*What the exercise asks*
Exactly those lines running from the one containing "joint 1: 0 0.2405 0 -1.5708" to the end of the material are to be printed, and no others.

*Data block*
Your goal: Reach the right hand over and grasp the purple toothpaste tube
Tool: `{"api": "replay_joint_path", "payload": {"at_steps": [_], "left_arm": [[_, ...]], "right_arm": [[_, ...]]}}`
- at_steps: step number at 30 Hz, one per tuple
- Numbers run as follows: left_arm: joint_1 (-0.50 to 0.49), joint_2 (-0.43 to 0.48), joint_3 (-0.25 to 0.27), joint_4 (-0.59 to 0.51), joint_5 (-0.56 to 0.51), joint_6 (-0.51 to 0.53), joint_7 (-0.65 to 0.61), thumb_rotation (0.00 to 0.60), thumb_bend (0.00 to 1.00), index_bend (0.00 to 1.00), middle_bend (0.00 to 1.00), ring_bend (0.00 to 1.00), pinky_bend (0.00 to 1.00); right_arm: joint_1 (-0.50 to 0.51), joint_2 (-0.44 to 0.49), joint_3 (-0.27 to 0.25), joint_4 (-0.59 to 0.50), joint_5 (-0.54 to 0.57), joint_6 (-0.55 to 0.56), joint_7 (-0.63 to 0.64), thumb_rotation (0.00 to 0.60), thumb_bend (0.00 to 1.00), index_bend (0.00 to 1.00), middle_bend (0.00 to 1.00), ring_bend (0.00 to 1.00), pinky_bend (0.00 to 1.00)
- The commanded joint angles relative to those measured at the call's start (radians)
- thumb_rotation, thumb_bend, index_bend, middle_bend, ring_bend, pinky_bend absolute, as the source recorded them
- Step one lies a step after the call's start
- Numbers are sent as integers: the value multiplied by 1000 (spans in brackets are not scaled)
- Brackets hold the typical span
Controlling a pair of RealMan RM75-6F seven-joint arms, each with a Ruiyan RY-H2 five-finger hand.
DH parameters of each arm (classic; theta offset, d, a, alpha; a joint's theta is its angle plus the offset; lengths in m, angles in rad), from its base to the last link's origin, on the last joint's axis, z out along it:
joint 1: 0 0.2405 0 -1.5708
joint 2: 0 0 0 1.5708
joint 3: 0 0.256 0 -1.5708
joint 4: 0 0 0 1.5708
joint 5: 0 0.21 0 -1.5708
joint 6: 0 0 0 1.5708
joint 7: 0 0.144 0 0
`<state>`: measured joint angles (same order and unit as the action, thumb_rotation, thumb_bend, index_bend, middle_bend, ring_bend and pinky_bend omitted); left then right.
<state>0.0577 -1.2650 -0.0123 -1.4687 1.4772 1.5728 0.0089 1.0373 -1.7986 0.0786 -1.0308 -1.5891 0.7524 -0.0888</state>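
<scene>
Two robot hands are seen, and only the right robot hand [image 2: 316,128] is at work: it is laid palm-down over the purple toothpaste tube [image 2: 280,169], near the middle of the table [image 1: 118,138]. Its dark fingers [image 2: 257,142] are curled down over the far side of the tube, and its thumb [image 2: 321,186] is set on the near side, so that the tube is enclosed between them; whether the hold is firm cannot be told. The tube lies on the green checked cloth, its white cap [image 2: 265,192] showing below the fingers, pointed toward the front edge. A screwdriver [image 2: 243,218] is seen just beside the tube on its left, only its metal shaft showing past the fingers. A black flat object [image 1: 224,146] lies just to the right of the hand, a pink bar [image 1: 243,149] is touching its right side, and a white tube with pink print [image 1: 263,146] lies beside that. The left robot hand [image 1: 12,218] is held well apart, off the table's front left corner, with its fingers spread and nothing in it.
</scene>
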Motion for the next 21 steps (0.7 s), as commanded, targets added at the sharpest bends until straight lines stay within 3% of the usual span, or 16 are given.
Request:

*Expected output*
joint 1: 0 0.2405 0 -1.5708
joint 2: 0 0 0 1.5708
joint 3: 0 0.256 0 -1.5708
joint 4: 0 0 0 1.5708
joint 5: 0 0.21 0 -1.5708
joint 6: 0 0 0 1.5708
joint 7: 0 0.144 0 0
`<state>`: measured joint angles (same order and unit as the action, thumb_rotation, thumb_bend, index_bend, middle_bend, ring_bend and pinky_bend omitted); left then right.
<state>0.0577 -1.2650 -0.0123 -1.4687 1.4772 1.5728 0.0089 1.0373 -1.7986 0.0786 -1.0308 -1.5891 0.7524 -0.0888</state>
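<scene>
Two robot hands are seen, and only the right robot hand [image 2: 316,128] is at work: it is laid palm-down over the purple toothpaste tube [image 2: 280,169], near the middle of the table [image 1: 118,138]. Its dark fingers [image 2: 257,142] are curled down over the far side of the tube, and its thumb [image 2: 321,186] is set on the near side, so that the tube is enclosed between them; whether the hold is firm cannot be told. The tube lies on the green checked cloth, its white cap [image 2: 265,192] showing below the fingers, pointed toward the front edge. A screwdriver [image 2: 243,218] is seen just beside the tube on its left, only its metal shaft showing past the fingers. A black flat object [image 1: 224,146] lies just to the right of the hand, a pink bar [image 1: 243,149] is touching its right side, and a white tube with pink print [image 1: 263,146] lies beside that. The left robot hand [image 1: 12,218] is held well apart, off the table's front left corner, with its fingers spread and nothing in it.
</scene>
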Motion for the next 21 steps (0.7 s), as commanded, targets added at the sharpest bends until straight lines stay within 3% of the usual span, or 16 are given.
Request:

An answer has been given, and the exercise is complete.